→ Dataset items:
***
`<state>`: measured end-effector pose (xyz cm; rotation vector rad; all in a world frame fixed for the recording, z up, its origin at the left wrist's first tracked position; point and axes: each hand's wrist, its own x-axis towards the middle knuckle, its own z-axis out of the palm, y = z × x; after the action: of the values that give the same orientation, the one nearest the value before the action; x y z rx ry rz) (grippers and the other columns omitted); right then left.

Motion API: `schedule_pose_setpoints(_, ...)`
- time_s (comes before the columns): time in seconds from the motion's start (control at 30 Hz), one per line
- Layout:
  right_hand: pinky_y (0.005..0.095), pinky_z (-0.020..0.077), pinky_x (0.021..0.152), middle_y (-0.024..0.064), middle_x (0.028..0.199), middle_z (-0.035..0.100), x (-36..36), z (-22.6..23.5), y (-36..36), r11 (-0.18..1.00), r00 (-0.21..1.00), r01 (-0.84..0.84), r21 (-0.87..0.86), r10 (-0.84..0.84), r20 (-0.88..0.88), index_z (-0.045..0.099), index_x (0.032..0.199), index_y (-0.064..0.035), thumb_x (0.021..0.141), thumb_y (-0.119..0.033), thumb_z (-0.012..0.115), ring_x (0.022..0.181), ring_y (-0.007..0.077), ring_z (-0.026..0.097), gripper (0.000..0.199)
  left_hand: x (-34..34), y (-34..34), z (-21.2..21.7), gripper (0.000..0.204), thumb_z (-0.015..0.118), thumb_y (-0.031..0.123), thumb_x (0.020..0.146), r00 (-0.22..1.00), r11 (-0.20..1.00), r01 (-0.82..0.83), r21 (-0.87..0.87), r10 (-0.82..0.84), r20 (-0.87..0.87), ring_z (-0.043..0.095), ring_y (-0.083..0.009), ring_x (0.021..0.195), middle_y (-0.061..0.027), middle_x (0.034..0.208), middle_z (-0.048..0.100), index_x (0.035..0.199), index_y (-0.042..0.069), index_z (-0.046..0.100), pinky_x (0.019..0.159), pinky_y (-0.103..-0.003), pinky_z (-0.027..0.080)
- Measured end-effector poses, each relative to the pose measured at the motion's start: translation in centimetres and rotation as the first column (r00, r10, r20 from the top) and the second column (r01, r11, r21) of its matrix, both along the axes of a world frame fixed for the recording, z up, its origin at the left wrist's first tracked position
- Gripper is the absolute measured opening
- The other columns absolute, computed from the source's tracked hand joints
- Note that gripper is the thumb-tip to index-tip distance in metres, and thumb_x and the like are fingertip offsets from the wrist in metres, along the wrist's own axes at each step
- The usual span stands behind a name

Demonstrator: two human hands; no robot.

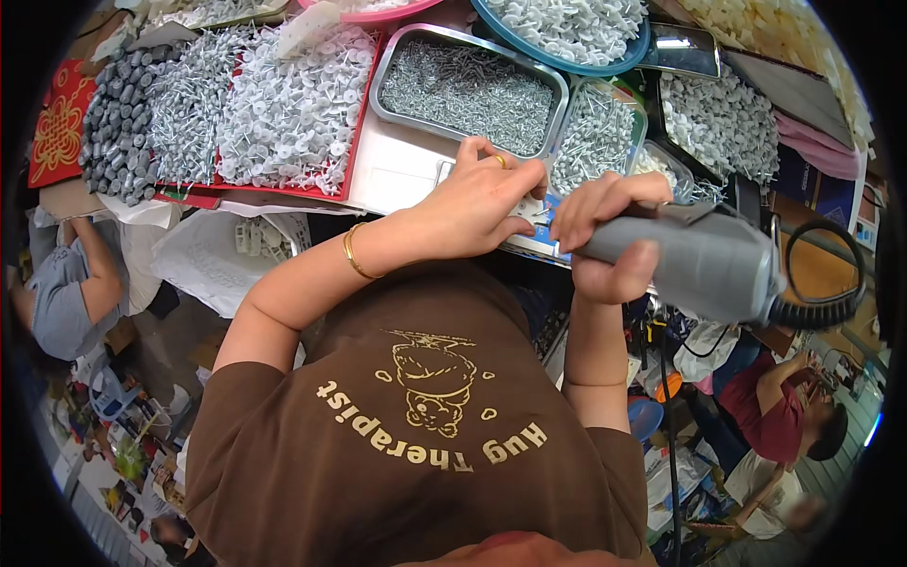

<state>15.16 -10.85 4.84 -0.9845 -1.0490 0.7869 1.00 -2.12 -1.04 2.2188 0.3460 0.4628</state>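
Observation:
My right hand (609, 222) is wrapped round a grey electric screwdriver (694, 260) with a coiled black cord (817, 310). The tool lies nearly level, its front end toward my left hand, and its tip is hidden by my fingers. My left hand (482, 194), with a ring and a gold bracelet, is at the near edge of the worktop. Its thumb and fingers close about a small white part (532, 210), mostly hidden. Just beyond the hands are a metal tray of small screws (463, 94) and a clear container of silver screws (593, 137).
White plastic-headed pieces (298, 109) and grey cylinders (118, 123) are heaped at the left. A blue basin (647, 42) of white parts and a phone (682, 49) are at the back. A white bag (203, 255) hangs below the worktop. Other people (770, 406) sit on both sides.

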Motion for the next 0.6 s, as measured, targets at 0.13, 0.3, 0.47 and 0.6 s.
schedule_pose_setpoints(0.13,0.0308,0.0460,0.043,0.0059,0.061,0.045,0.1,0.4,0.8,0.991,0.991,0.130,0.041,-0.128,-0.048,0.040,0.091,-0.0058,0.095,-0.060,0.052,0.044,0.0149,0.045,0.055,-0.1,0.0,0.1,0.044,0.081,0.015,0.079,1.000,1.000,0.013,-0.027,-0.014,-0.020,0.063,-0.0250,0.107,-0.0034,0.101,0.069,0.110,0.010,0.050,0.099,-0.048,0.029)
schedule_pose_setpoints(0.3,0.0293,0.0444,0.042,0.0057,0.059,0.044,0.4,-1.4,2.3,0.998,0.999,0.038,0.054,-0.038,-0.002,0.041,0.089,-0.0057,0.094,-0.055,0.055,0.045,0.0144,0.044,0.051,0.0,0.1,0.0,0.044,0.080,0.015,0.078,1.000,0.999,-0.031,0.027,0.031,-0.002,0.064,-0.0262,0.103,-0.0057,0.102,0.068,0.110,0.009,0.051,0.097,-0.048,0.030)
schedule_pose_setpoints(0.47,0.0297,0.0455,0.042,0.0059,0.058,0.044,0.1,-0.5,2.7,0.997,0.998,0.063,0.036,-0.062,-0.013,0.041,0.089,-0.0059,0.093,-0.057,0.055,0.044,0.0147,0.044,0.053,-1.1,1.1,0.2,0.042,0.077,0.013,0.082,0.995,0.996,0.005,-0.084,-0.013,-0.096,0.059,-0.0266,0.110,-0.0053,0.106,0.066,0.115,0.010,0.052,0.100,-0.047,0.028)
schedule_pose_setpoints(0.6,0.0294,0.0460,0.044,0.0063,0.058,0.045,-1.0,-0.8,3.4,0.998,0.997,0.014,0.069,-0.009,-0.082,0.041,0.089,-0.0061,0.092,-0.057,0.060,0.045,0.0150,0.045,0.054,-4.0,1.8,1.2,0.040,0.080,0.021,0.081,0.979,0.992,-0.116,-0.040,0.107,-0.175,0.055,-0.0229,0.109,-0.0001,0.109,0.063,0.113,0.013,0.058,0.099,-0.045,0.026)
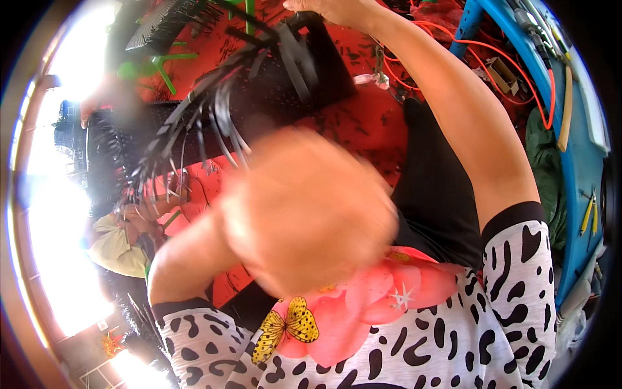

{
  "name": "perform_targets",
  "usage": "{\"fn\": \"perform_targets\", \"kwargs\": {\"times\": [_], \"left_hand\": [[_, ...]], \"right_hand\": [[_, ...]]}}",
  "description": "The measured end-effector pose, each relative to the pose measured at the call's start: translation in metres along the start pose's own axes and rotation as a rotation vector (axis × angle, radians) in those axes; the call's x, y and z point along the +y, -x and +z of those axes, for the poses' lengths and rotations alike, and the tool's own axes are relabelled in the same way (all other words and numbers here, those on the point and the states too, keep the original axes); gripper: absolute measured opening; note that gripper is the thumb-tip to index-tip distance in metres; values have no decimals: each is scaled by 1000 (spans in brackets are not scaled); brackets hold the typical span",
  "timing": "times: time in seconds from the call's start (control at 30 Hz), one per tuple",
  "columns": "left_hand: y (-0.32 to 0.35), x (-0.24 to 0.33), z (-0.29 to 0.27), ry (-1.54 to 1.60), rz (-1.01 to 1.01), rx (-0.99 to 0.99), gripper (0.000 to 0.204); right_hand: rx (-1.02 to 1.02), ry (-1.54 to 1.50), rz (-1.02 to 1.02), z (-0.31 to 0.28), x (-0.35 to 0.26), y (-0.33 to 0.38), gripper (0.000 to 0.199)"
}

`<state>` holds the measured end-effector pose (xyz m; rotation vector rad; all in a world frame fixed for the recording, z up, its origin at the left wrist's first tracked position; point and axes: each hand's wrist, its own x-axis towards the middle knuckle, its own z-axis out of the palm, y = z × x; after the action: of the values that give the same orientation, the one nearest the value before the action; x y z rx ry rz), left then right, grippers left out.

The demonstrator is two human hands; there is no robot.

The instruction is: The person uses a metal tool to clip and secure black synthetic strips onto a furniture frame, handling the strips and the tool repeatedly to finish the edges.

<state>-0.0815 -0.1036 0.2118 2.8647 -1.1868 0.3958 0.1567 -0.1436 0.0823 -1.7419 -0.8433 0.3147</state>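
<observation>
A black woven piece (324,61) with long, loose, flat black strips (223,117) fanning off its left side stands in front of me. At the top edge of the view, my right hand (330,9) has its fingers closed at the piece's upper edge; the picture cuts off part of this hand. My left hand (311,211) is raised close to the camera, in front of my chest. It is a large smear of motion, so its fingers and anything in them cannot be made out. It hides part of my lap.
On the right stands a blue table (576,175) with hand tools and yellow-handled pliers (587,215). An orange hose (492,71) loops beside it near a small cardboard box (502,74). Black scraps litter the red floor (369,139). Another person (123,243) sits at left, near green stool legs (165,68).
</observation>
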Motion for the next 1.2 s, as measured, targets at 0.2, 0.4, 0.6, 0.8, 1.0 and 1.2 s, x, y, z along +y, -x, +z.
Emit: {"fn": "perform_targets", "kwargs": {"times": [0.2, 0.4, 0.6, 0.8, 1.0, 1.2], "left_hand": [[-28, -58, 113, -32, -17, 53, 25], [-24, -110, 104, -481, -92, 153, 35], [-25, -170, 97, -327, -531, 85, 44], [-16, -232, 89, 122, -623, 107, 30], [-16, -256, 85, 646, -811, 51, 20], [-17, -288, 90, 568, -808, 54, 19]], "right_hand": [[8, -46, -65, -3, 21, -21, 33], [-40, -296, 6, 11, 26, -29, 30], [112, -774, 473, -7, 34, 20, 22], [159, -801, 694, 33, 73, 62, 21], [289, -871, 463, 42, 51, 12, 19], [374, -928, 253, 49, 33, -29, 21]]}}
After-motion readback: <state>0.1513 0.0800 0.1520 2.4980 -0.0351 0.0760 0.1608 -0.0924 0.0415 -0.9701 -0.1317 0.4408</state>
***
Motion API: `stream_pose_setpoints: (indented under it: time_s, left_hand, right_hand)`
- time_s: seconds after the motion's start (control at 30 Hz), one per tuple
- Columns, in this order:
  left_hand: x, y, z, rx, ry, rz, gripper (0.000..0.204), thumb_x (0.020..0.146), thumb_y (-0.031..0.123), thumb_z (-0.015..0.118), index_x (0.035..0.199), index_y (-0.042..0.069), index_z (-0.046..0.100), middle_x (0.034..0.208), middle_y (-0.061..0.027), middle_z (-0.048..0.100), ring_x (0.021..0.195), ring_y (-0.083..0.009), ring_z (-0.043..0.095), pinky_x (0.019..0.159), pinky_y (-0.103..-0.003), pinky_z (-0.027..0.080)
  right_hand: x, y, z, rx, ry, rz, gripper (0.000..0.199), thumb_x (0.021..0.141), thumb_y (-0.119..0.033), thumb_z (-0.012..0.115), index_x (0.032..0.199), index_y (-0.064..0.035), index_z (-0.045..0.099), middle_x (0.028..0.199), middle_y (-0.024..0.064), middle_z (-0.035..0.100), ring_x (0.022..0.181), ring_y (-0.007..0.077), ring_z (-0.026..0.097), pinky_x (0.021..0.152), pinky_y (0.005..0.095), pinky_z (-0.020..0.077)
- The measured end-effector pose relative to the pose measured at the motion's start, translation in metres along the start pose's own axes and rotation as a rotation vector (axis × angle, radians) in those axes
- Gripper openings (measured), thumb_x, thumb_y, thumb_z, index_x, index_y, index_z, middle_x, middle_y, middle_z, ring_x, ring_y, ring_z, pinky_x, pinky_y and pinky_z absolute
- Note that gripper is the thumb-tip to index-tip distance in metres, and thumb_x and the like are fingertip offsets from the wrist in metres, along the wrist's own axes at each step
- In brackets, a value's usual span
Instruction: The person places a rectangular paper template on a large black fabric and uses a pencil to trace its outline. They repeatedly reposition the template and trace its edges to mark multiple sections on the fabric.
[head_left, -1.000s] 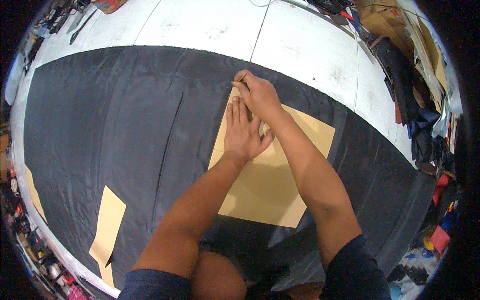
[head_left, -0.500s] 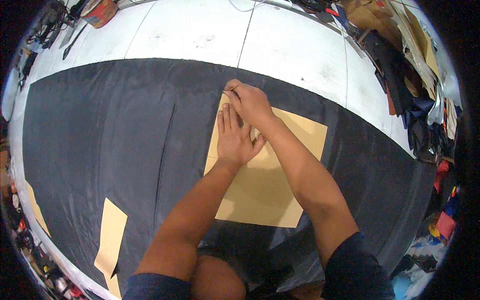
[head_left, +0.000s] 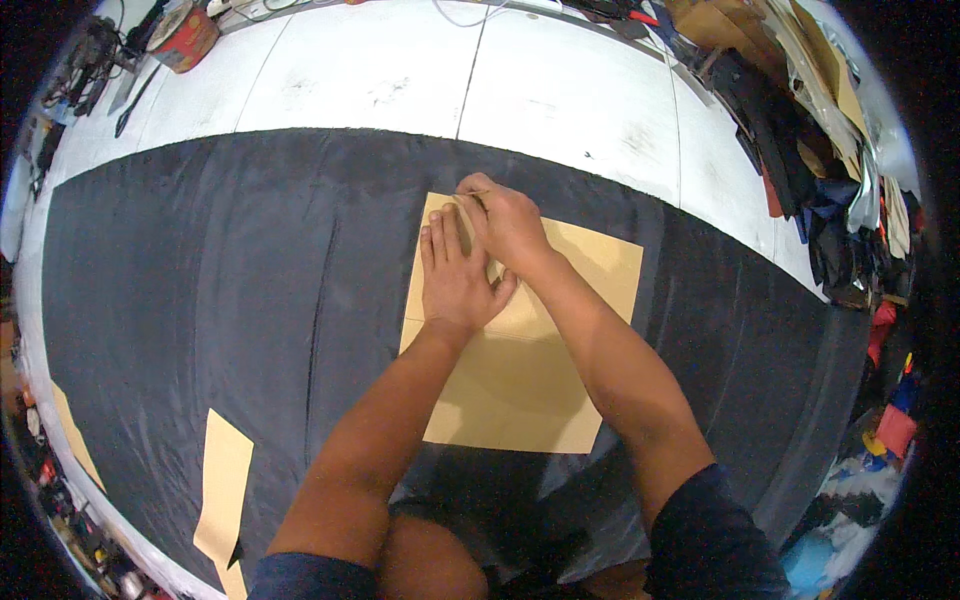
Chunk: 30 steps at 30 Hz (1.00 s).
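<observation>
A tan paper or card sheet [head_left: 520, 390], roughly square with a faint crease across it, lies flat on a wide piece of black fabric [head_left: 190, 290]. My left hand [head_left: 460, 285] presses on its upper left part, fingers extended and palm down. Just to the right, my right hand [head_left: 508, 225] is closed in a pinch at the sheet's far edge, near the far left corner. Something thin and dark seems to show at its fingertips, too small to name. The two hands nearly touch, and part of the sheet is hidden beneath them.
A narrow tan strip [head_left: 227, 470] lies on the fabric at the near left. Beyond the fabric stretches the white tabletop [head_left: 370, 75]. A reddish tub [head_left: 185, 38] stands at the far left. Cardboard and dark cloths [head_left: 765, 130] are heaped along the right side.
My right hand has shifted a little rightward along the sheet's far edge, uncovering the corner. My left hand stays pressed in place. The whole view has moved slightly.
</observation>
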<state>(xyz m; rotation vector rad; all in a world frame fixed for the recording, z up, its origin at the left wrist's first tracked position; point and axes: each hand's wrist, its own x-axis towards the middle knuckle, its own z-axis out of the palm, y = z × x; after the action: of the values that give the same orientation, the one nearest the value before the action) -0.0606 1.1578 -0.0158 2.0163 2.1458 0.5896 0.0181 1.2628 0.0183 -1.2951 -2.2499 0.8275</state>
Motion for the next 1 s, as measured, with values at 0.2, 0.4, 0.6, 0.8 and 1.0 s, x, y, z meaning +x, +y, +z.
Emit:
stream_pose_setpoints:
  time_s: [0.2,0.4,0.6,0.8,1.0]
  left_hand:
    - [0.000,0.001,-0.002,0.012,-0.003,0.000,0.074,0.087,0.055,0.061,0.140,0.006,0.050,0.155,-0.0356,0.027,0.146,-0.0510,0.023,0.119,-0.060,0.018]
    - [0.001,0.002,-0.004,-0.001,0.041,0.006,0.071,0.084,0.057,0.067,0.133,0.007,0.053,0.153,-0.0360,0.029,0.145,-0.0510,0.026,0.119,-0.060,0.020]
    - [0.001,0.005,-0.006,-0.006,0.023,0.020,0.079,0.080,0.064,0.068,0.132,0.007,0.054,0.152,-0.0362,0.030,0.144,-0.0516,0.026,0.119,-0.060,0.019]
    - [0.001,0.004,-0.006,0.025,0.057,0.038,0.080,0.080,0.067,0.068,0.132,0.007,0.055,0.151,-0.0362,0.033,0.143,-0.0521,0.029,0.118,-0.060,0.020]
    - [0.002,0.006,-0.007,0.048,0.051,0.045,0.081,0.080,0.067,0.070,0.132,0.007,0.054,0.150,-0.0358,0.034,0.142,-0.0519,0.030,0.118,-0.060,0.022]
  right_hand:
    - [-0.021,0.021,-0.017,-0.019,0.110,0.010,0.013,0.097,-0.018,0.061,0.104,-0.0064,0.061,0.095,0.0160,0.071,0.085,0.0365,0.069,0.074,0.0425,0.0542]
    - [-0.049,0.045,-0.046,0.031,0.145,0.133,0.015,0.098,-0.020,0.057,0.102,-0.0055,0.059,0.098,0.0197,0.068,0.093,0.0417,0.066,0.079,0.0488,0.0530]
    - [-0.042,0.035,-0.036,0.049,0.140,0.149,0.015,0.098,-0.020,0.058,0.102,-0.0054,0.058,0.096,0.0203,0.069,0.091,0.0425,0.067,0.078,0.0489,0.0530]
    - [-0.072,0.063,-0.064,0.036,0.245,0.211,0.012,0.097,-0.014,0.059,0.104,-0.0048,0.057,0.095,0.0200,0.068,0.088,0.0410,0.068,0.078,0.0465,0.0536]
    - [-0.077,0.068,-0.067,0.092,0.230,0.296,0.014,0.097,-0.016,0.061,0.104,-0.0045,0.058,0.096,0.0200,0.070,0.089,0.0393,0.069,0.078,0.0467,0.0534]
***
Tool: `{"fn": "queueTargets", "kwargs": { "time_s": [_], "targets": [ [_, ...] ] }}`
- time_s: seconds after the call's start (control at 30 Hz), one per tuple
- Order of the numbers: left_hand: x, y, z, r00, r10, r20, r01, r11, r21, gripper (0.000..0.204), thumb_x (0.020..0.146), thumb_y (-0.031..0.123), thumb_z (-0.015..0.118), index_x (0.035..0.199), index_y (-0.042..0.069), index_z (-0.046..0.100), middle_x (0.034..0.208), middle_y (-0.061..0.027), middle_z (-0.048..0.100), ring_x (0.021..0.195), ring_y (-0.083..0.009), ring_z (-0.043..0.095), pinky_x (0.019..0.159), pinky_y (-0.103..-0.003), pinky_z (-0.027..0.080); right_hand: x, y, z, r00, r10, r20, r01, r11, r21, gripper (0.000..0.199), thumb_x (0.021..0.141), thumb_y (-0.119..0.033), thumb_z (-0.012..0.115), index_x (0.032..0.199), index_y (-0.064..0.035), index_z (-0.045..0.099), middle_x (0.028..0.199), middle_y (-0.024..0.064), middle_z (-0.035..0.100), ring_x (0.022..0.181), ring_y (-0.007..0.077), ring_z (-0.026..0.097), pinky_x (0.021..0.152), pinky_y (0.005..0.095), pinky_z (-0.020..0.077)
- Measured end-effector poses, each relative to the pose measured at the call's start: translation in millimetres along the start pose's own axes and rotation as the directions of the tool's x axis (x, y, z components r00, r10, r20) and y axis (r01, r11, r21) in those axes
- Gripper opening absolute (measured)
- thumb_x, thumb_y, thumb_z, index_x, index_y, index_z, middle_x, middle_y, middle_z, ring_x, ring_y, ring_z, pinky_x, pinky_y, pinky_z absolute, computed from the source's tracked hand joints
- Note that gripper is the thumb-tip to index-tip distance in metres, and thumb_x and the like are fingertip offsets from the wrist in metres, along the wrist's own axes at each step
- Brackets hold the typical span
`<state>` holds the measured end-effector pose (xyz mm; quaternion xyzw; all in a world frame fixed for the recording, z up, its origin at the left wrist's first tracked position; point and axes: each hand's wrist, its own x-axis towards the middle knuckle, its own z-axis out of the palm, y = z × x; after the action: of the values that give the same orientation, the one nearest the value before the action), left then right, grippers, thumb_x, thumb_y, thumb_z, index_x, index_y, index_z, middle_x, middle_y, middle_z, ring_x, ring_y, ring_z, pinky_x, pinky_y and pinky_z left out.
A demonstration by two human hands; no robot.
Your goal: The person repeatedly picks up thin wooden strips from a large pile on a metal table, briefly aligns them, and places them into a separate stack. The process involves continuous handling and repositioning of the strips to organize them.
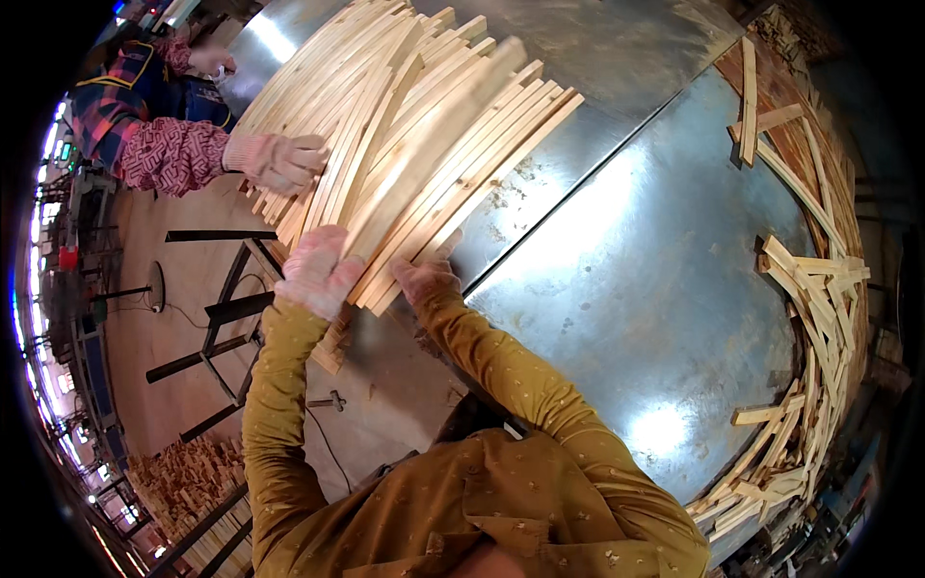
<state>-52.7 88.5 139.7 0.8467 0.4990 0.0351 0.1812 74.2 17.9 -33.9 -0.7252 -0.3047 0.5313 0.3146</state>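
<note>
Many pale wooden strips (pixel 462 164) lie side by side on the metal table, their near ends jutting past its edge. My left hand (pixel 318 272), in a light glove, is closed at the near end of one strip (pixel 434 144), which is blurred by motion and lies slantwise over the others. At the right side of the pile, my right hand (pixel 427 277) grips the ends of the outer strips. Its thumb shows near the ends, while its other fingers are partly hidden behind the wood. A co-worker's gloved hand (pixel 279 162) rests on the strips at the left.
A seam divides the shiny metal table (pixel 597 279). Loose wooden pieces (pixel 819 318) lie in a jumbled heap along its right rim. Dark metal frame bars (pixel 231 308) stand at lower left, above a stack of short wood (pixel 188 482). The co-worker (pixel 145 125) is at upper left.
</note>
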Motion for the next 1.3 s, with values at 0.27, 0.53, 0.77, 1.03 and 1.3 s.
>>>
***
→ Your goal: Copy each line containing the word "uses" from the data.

→ Solution to the problem:
The instruction is: The person uses a metal tool to clip and secure black synthetic strips onto a furniture frame, handling the strips and the tool repeatedly to finish the edges.
Instruction: The person places a rectangular paper template on a large black fabric and uses a pencil to trace its outline. They repeatedly reposition the template and trace its edges to mark multiple sections on the fabric.

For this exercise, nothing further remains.